Burada kimsenin yüzünde yaşama sevincini göremezdiniz. Herkeste bir telaş, korku hüküm sürüyordu. Acaba kaçı benim yaşadıklarımı yaşadı diye düşünmeden edemedim. Bir kadının kucağındaki bebek kendini yırtarcasına ağlıyordu fakat kadın gözlerini önüne düşürmüş, hiç tepki vermiyordu. Yoksa o da mı sağır olmuştu! Yanı başımda oturan yaşlı bir teyze inim inim inliyordu. Sahi neydi onu böyle çaresiz bırakan?

Muayene odası bir doluyor bir boşalıyordu biraz sonra hemşire adımı okudu. İçeri çağırıyordu fakat odaya girecek gücü bir türlü toplayamıyordum kendimde. Şu tahliller bitse rahatlayacaktım, artık konsültasyonlardan da yoruldum, belki de ondan daha çok yalan söyleme zorunluluğu bütün takatimi kesiyordu.
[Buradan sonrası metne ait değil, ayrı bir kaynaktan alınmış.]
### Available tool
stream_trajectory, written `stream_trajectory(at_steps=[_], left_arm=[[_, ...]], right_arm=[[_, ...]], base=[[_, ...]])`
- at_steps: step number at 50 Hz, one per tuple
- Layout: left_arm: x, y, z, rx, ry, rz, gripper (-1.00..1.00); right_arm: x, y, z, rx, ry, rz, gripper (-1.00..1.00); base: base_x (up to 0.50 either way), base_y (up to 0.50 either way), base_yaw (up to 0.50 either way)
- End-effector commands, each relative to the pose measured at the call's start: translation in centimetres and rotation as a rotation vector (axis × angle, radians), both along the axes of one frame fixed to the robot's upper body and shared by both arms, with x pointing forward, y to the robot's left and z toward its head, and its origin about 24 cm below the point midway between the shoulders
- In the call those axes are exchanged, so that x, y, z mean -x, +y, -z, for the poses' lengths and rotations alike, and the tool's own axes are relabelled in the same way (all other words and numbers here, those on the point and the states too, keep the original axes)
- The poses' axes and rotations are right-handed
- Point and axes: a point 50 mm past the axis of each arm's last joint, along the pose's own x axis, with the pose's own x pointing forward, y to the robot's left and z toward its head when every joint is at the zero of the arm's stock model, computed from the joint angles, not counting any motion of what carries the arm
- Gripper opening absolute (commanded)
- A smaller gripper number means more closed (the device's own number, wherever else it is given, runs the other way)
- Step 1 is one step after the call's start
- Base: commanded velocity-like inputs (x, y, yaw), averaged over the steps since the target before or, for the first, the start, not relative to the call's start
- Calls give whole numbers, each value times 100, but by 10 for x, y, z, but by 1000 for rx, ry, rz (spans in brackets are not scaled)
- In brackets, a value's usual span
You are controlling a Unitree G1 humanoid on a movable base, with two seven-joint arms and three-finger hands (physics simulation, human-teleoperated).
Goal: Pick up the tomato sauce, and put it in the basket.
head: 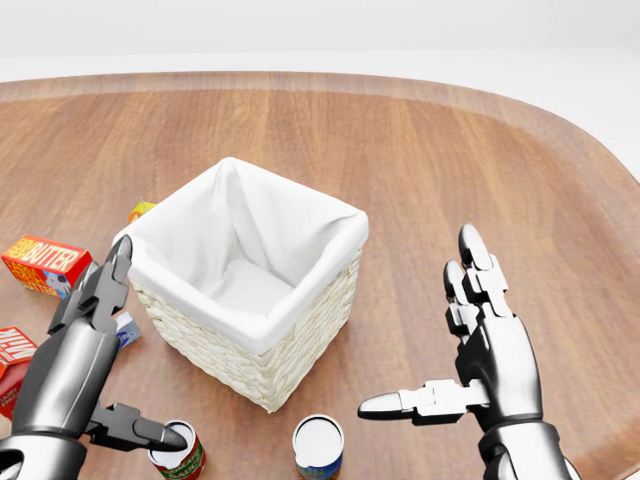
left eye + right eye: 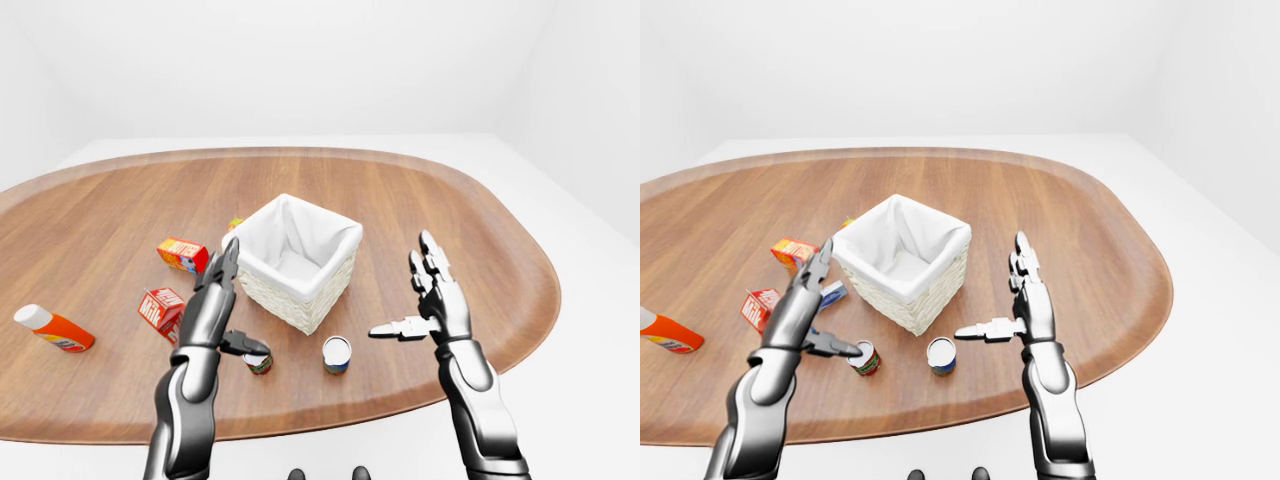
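The robot's left hand (image 1: 75,365) hovers with fingers spread, its thumb over the red-labelled tomato sauce can (image 2: 867,358) standing on the oval wooden table (image 2: 450,215), below the white-lined wicker basket (image 1: 250,280). The right hand (image 1: 480,345) hangs open too.
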Motion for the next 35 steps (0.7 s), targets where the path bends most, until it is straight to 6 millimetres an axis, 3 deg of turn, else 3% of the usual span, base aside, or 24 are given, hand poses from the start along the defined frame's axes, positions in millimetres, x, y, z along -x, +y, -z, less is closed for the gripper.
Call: stream_trajectory(at_steps=[1, 35], left_arm=[[1, 0, 5, -7, 17, -7, 100], [-3, -6, 28, -19, 51, 9, 100]], right_arm=[[0, 0, 0, 1, 1, 0, 100], [-1, -1, -1, 2, -2, 4, 100]], base=[[0, 0, 0], [0, 0, 0]])
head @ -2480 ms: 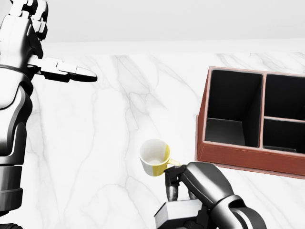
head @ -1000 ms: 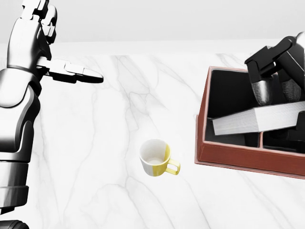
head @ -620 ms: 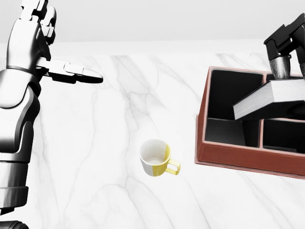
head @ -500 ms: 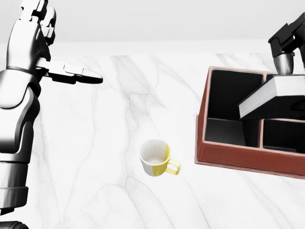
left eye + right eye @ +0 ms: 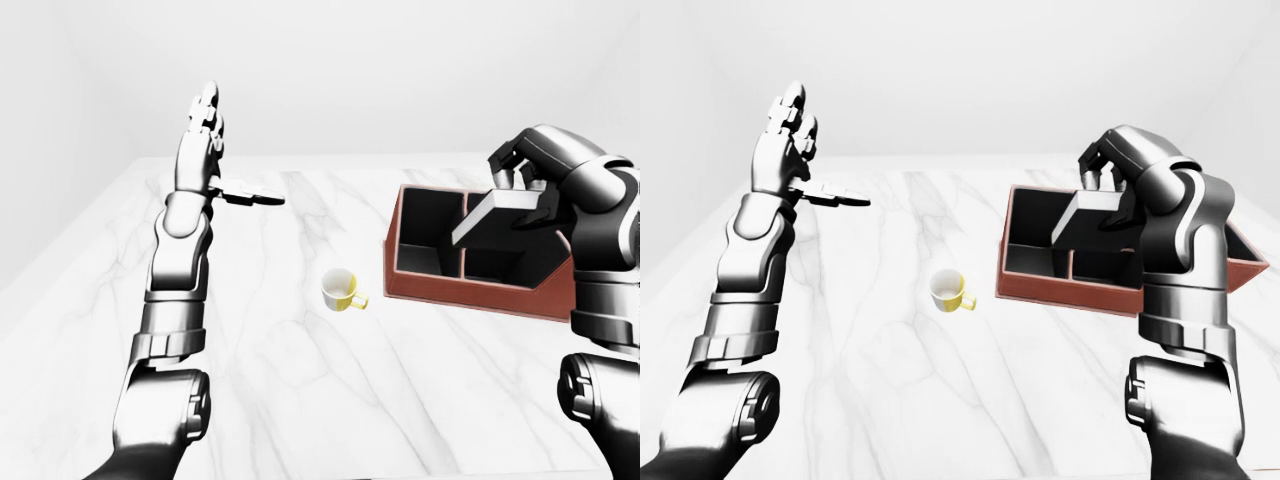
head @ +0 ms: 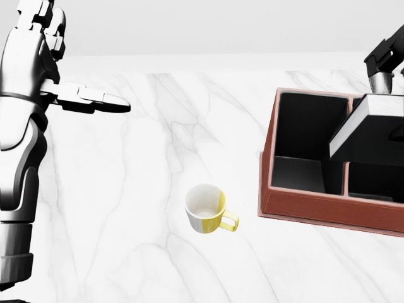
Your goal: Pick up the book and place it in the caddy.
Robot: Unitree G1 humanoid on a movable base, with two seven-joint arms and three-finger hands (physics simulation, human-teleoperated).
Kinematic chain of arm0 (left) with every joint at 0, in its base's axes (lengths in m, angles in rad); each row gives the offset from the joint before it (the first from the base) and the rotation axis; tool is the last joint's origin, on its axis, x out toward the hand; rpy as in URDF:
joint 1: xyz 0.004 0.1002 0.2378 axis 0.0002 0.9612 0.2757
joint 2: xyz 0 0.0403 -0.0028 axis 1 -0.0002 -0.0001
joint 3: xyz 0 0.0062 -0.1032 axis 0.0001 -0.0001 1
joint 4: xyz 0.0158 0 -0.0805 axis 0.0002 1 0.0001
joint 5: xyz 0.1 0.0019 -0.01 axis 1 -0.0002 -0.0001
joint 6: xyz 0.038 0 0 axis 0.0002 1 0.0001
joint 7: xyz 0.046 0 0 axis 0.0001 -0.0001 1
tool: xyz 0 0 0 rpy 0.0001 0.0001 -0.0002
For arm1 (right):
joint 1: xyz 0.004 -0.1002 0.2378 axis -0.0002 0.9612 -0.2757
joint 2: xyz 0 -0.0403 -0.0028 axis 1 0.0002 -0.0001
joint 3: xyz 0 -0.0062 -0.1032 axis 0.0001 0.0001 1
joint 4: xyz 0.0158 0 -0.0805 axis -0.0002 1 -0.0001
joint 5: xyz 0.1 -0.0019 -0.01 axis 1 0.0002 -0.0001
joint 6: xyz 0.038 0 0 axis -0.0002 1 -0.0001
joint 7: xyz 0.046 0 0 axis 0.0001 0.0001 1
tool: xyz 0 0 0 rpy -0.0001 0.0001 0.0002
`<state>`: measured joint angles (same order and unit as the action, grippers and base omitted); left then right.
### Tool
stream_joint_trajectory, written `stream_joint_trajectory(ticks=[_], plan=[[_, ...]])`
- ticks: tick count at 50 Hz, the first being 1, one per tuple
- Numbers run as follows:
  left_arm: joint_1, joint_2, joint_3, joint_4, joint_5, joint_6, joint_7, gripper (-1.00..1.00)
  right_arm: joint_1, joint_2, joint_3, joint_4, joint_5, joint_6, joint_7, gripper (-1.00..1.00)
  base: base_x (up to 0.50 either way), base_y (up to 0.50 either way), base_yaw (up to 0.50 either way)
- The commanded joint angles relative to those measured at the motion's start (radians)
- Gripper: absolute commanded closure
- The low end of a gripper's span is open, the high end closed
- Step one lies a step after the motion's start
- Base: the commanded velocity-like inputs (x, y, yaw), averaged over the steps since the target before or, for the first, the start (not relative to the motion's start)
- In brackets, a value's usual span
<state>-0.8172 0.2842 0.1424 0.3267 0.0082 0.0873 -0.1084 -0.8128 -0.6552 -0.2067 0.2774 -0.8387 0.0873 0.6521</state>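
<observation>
The book (image 5: 497,212) hangs tilted over the caddy (image 5: 420,285), its left end dipping toward the dividers and its right end clamped in the right hand (image 5: 1110,185), whose fingers are curled tight around it. From here it looks above the right-hand compartments, though which one I cannot tell. Left of the caddy, well apart, a yellow mug (image 6: 207,210) sits on the marble table (image 6: 158,158). Far left, the left hand (image 5: 205,125) is raised, fingers spread, holding nothing. Let go at this slant, the book could catch on a divider and rest across the top instead of dropping in.
</observation>
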Motion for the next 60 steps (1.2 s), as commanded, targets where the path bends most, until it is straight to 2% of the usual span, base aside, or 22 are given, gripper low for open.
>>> stream_joint_trajectory(ticks=[1, 4, 6, 10, 22, 35, 44, 51, 60], plan=[[0.016, 0.002, 0.004, -0.02, -0.001, 0.0, 0.006, -1.0, -0.057, -0.018, 0.017, 0.191, -0.029, -0.038, -0.125, 1.0, 0.0, 0.0, 0.0], [0.019, 0.001, 0.003, -0.011, 0.001, 0.0, 0.007, -1.0, -0.077, -0.034, 0.024, 0.272, -0.039, -0.107, -0.18, 1.0, 0.0, 0.0, 0.0], [0.018, 0.002, 0.003, -0.002, 0.001, 0.0, 0.008, -1.0, -0.086, -0.035, 0.021, 0.293, -0.037, -0.114, -0.189, 1.0, 0.0, 0.0, 0.0], [0.017, 0.001, 0.003, 0.008, 0.002, 0.0, 0.011, -1.0, -0.108, -0.057, 0.029, 0.357, -0.038, -0.175, -0.225, 1.0, 0.0, 0.0, 0.0], [0.018, -0.006, -0.003, 0.009, 0.011, 0.0, 0.016, -1.0, -0.16, -0.095, 0.055, 0.549, -0.041, -0.175, -0.28, 1.0, 0.0, 0.0, 0.0], [0.019, -0.01, -0.005, 0.011, 0.017, 0.0, 0.021, -1.0, -0.174, -0.114, 0.063, 0.644, -0.048, -0.175, -0.312, 1.0, 0.0, 0.0, 0.0], [0.021, -0.014, -0.007, 0.014, 0.022, 0.0, 0.025, -1.0, -0.187, -0.106, 0.092, 0.747, -0.085, -0.175, -0.413, 1.0, 0.0, 0.0, 0.0], [0.027, -0.017, -0.008, -0.002, 0.026, 0.0, 0.027, -1.0, -0.212, -0.095, 0.129, 0.855, -0.15, -0.175, -0.535, 1.0, 0.0, 0.0, 0.0], [0.032, -0.016, -0.005, 0.008, 0.027, 0.0, 0.03, -1.0, -0.224, -0.081, 0.145, 0.913, -0.186, -0.175, -0.599, 1.0, 0.0, 0.0, 0.0]])
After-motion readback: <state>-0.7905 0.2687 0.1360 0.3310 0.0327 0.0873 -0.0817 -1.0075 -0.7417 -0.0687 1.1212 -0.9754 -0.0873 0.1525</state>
Vücudumdaki morlukları kim görse bir dedektif gibi sorulara başlıyordu. Biraz sakarlık biraz da kaza yalanı uyduruyordum ama gözlerim beni ele veriyordu. Başımın önüme eğilmesi her şeyi açık ediyordu. Bir işkenceden farkı yoktu yaşadıklarımın. Hemşire ikinci defa seslendiğinde bu işkenceden bir an önce kurtulmak için ayağa kalktım. Elimdeki kâğıtlarla odanın kapısından doğruca içeri girdim. Bu kâğıtlar yapılan tahlillerin sonucuydu aslında ama bütünüyle bana yaşatılanların hatırası yüklüydü.

Doktor İlhan Bey her zaman olduğu gibi gülen yüzüyle karşıladı beni. Acaba bütün hastalarını da böyle içten bir gülücükle mi karşılıyordu yoksa halime acıyıp beni teselli etmeye mi çalışıyordu, bilemiyordum.

Kâğıtları ona uzattıktan sonra karşısındaki sandalyeye oturdum. Önce kâğıtlara, sonra kafasını kaldırıp burnuna düşen gözlüklerinin üzerinden bana baktı. Biraz önce gülücükler saçan adam gitmiş onun yerine tüm ciddiyetini takınmış bir adam gelmişti.

--- Seni üzmek istemem ama sonuçlar hiç iyi değil. Travma görmüş kulağın neredeyse tamamen işitme yetisini yitirmiş. Diğer kulağın da aynı duruma gelmeden seni hemen ameliyata almamız gerekli.

Ne zamandır sesler daha bir cılız geliyordu bana, sanki birinin elinde evrenin kumandası vardı da dünyanın sesini kısıvermişti ama bu kadarını beklemiyordum. Hayallerim vardı benim... Hiçbir ses duyamayacak kadar sağır olmanın ölmekten bir farkı yoktu benim için.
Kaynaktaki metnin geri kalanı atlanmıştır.